A more streamlined alternative is a donor-advised fund. Essentially, you create an account at a donor-advised fund and, provided you fund the account by Dec. 31, you can deduct your entire donation from your 2011 taxes. You can then invest the money among several choices and instruct the fund to distribute money to approved charities at any time.

"Approved" means a real charity that won't get you or the fund in trouble with the IRS. You can't use distributions to send your kid to camp, buy a puppy or help elect someone president.

If you're going to donate appreciated securities to a charitable gift fund, it makes sense to open your account with the brokerage or fund firm that you use. Transfers are easier and faster. Fidelity Charitable, for example, can accept gifts of mutual fund shares held in Fidelity accounts until Dec. 31. The company suggests you start the process on Nov. 25 if you want to donate fund shares held at another company.

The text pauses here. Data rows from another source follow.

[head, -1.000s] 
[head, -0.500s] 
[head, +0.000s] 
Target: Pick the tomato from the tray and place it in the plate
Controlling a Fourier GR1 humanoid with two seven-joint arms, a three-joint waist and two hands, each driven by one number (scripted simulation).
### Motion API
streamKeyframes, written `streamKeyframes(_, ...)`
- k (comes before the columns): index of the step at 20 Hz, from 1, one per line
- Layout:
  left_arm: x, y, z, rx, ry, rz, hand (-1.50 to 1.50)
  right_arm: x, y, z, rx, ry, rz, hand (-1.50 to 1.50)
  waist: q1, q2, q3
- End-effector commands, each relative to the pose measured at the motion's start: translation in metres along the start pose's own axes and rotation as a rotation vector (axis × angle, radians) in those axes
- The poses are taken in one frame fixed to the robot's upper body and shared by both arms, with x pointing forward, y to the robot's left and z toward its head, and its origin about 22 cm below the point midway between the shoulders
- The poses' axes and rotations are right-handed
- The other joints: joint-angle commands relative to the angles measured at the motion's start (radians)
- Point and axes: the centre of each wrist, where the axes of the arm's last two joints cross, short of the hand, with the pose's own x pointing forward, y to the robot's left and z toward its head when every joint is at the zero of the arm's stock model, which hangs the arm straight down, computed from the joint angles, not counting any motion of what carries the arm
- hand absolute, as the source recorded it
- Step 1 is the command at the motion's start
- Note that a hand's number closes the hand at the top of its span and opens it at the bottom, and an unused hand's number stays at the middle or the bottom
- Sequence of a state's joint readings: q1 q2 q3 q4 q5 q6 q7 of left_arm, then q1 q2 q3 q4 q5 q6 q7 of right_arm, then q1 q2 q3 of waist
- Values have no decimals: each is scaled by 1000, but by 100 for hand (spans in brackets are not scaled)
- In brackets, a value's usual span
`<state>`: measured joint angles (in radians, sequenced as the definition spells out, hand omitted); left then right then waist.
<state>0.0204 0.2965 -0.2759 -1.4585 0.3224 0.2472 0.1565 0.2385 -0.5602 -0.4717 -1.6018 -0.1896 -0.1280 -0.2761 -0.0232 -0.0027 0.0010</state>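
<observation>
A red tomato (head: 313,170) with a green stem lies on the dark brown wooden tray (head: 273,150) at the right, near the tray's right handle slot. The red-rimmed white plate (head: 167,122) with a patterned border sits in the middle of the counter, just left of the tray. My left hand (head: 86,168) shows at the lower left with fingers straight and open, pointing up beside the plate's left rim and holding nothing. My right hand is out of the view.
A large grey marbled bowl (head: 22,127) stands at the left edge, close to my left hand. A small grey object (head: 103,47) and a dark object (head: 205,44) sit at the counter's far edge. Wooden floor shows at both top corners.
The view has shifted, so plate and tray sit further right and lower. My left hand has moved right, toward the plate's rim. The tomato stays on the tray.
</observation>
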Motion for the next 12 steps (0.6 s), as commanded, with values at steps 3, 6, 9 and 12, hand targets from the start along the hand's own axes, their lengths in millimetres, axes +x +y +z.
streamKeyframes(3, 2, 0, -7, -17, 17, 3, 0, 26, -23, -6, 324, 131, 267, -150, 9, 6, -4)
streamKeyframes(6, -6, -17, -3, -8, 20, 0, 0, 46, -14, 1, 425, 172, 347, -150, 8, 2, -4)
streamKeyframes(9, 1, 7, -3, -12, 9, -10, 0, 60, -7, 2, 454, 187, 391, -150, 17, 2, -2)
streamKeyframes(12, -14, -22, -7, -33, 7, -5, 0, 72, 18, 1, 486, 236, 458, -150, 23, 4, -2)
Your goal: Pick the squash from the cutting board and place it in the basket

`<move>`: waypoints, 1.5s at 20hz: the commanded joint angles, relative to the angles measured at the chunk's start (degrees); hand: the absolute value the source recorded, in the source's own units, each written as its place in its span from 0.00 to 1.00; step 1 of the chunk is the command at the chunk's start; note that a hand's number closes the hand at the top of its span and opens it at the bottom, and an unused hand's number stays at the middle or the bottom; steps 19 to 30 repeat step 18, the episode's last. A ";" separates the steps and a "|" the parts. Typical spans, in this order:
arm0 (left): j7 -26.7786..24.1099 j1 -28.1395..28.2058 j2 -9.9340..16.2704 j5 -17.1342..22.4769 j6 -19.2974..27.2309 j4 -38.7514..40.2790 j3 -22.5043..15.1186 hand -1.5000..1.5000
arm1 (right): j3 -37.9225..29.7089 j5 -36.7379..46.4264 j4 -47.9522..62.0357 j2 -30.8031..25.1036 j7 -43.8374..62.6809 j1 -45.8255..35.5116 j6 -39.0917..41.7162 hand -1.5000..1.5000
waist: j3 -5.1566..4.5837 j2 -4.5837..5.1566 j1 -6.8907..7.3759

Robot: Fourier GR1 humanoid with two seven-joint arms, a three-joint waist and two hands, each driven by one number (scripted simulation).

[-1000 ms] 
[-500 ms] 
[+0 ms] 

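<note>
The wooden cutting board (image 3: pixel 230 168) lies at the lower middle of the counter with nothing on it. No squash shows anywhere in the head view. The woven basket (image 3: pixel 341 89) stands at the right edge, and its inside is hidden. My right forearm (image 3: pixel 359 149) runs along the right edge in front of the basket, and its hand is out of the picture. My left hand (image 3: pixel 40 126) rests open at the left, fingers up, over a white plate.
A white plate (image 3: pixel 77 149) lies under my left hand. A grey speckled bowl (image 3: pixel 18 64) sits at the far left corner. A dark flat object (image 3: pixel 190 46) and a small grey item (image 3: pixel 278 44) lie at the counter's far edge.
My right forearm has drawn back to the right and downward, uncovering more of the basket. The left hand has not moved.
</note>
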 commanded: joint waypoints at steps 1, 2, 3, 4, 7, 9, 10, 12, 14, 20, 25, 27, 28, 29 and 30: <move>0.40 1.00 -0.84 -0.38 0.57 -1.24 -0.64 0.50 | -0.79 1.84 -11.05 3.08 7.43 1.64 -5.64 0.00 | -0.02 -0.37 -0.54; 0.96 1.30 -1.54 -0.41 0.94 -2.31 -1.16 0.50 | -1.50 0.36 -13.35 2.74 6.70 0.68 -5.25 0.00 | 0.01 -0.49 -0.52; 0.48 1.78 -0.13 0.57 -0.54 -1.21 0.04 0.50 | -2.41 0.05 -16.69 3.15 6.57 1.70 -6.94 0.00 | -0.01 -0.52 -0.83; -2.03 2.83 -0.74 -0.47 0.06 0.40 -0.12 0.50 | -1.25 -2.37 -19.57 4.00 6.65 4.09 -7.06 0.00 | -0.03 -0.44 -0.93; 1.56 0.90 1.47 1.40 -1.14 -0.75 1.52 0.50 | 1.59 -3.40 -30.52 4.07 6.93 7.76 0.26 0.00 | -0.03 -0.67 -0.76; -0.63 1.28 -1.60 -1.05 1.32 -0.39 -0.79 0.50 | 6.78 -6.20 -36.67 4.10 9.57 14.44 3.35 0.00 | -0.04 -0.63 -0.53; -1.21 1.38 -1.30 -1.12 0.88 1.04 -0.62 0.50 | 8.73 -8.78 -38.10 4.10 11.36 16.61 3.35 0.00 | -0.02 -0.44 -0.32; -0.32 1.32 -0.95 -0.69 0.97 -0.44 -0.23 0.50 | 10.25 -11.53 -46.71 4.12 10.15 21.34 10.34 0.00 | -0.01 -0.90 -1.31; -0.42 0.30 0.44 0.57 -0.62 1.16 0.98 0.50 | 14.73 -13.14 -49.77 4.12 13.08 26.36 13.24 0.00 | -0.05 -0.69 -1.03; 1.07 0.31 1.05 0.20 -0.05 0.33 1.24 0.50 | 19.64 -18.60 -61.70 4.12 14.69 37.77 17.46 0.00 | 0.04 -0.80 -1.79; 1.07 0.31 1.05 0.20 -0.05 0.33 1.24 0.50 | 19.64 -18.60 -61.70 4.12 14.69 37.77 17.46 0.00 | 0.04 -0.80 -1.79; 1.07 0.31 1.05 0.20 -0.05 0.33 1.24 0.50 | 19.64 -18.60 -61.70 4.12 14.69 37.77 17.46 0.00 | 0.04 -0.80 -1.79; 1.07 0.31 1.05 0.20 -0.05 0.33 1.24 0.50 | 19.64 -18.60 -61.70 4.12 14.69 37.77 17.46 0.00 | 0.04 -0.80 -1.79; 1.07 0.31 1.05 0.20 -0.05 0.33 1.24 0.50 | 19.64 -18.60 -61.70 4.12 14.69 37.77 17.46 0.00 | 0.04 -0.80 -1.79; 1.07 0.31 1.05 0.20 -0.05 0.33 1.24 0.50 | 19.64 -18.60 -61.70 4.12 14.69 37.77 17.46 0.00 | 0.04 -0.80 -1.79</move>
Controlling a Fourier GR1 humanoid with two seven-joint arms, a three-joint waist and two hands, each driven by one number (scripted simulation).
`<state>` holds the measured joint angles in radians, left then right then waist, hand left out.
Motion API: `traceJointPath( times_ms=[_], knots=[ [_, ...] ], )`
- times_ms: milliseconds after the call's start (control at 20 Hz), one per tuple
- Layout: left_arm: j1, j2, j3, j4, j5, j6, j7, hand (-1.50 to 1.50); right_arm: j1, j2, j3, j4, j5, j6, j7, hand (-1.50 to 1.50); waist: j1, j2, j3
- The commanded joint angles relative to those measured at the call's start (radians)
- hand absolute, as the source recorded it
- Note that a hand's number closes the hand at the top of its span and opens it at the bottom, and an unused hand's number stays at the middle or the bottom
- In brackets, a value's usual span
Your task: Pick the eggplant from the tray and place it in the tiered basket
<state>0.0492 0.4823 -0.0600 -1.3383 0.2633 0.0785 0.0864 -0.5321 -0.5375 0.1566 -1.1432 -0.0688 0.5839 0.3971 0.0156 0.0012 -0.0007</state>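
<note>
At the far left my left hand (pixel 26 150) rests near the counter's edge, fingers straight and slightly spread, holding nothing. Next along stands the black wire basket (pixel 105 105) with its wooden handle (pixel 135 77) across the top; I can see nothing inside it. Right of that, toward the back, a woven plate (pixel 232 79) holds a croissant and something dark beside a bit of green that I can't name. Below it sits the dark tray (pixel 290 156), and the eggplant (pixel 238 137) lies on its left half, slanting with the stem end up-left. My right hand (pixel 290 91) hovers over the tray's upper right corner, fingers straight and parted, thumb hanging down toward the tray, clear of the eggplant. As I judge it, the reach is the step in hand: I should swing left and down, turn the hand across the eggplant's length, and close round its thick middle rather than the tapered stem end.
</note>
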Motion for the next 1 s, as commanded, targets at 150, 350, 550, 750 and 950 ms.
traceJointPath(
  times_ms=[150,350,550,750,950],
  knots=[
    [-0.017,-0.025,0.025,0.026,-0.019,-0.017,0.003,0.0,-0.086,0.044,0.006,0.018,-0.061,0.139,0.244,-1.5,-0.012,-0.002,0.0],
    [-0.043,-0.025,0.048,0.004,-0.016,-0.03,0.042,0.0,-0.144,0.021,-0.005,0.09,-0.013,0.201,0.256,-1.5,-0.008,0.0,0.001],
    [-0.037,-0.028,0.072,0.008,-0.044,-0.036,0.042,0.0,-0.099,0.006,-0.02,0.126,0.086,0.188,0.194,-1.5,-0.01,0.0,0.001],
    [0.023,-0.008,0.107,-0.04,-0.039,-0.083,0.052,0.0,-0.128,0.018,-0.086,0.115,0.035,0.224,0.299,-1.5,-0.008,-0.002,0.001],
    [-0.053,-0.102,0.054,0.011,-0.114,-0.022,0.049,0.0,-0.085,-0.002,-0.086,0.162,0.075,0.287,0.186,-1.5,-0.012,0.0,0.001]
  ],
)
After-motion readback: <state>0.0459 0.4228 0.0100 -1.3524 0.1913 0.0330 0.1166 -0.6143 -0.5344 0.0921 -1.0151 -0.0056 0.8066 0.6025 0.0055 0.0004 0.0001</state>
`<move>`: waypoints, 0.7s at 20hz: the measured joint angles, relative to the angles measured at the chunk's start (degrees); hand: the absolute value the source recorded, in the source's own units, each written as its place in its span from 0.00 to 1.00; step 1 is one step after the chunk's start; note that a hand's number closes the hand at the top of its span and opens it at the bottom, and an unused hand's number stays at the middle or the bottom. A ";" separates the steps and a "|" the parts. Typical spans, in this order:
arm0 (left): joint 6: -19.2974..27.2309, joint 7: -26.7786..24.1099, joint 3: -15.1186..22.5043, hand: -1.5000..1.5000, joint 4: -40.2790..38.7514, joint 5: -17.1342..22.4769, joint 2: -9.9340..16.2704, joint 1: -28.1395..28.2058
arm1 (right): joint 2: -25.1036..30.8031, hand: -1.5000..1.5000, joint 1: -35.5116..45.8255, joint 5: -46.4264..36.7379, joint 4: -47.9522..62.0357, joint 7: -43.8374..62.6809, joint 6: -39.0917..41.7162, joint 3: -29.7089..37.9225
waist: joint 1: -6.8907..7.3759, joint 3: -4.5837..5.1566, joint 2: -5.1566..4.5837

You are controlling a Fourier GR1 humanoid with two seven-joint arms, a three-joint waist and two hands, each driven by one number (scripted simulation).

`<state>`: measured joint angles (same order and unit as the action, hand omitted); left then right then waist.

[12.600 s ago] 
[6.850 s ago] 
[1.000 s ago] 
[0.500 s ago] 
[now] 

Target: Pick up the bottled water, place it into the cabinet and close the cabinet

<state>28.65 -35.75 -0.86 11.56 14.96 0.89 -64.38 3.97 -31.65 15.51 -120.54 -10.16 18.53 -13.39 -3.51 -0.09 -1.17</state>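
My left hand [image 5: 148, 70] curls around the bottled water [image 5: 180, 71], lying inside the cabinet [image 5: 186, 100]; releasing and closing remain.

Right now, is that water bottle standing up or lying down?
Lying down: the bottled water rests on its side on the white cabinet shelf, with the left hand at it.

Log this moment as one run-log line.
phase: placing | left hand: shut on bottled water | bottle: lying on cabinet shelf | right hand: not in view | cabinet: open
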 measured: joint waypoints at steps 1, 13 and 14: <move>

Fortunately, many fund companies and brokerages do have donor-advised funds. Fidelity, Schwab, Vanguard, the American Funds, and Franklin Templeton all offer donor-advised funds, just to name a few.

Don't donate shares that have fallen below your purchase price. Sell them. You can use your loss to offset any amount of capital gains. If you have more losses than gains, you can deduct $3,000 of your losses this year and carry forward any balance into the next tax year. Losses in IRAs and 401(k) plans, unfortunately, aren't deductible.

You can't repurchase the same fund or stocks within 30 days, or you'll incur a wash sale — which means the IRS will disallow your loss.